Drawing shows the pathophysiologic characteristics of OX40/OX40L and TSLP in allergic inflammation. Cellular damage caused by allergens or viruses triggers mucosal epithelial cells or skin cells (keratinocytes, fibroblasts, and mast cells) to produce TSLP. TSLP initiates the innate phase of allergic immune responses by activating immature DCs by binding to their TSLPR. TSLP/TSLPR-activated DCs produce the chemokines IL-8 and eotaxin-2, TARC, and MDC, and by costimulating mast cells, produce IL-5, IL-13, GM-CSF, and IL-6. The activated immature DCs then mature and produce the OX40L and migrate into the draining lymph nodes, where they trigger the differentiation of allergen-specific naive CD4+ T cells by binding to the receptor OX40 and differentiating the CD4+ T cells into inflammatory Th2 cells, producing IL-4, IL-5, IL-13, and TNF-α, but no IL-10. These Th2 cytokines then initiate inflammation by triggering IgE production, eosinophilia, mucus production, and fibroblast proliferation.
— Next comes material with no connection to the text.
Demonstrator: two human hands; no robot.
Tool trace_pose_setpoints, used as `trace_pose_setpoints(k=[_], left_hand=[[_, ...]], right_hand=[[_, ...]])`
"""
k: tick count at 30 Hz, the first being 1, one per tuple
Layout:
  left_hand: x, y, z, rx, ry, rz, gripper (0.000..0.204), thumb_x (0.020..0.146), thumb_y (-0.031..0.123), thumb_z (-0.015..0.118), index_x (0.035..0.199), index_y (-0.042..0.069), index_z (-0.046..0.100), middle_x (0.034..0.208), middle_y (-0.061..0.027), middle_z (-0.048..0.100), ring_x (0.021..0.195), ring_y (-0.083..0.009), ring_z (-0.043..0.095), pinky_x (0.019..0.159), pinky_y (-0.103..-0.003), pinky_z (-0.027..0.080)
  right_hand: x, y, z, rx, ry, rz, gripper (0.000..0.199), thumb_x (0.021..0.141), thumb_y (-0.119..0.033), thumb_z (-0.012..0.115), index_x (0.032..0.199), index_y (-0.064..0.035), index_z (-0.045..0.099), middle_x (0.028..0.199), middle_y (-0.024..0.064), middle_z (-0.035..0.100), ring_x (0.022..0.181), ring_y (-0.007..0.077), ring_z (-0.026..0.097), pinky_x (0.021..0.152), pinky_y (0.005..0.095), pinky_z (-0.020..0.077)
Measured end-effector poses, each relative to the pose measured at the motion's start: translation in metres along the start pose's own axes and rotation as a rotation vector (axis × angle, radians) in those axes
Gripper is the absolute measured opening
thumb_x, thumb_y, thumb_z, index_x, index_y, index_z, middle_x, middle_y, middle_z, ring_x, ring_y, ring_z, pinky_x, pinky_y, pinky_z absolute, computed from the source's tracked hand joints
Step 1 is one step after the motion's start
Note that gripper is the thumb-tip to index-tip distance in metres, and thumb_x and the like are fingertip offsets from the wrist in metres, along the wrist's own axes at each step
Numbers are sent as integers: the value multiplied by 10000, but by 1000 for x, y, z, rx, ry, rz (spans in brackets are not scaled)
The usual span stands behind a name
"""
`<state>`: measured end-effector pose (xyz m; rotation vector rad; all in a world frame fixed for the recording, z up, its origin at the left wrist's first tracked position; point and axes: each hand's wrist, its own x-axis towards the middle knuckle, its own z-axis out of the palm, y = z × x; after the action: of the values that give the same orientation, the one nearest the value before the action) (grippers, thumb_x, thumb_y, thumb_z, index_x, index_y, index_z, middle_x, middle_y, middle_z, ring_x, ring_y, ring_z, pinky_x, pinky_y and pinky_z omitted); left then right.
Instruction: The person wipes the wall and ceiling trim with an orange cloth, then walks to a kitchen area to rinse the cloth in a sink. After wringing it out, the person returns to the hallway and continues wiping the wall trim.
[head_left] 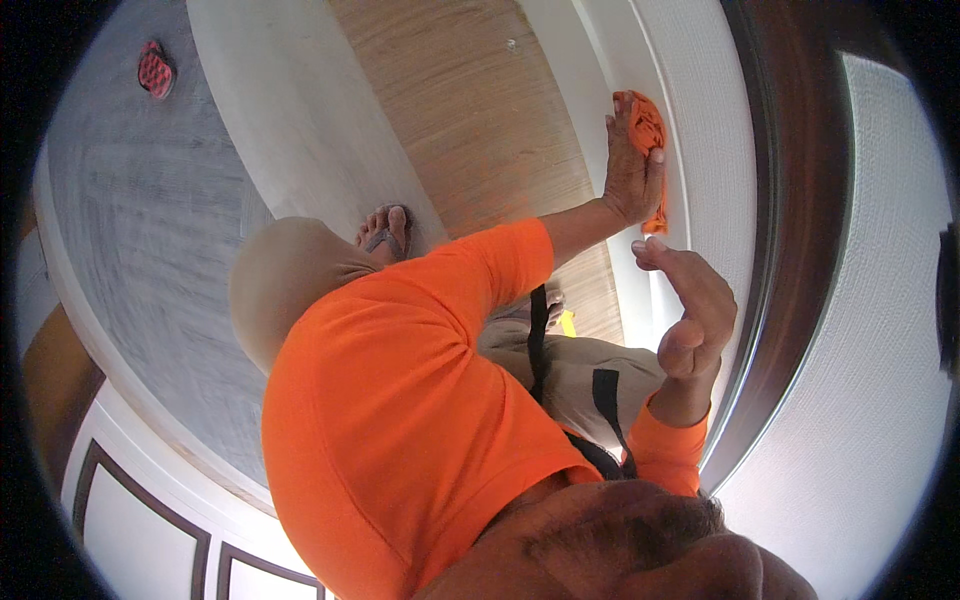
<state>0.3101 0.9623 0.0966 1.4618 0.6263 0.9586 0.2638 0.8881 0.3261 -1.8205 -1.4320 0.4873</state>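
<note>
My left hand (632,178) reaches out from the orange sleeve and presses a crumpled orange cloth (649,122) against a white painted board (684,130). Part of the cloth pokes out below the palm, near the wrist; the rest bunches beside the fingers. Closer to my body, my right hand (702,305) is raised near the same white surface. Its fingers are loosely bent, with the thumb apart from them, and nothing shows in it. A small gap separates its fingertips from the lower end of the cloth.
Dark brown wooden trim (805,180) runs along a textured white wall (890,400) on the right. Wood-look planks (470,110) and a grey floor (140,230) lie left. My sandalled foot (387,232) rests there. A red slipper (155,70) lies far left, and a yellow object (568,323) shows near my knee.
</note>
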Motion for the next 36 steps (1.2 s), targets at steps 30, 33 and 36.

DC =dendritic cell; GM-CSF =granulocyte-macrophage colony-stimulated factor; MDC = macrophase-derived chemokine; MHC = major histocompatibility complex; TARC =T-helper 2 attracting chemokines activation-regulated chemokine; Th = T-helper; TNF = tumor necrosis factor; TSLP =thymic stromal lymphopoietin; TSLPR =thymic stromal lymphopoietin receptor.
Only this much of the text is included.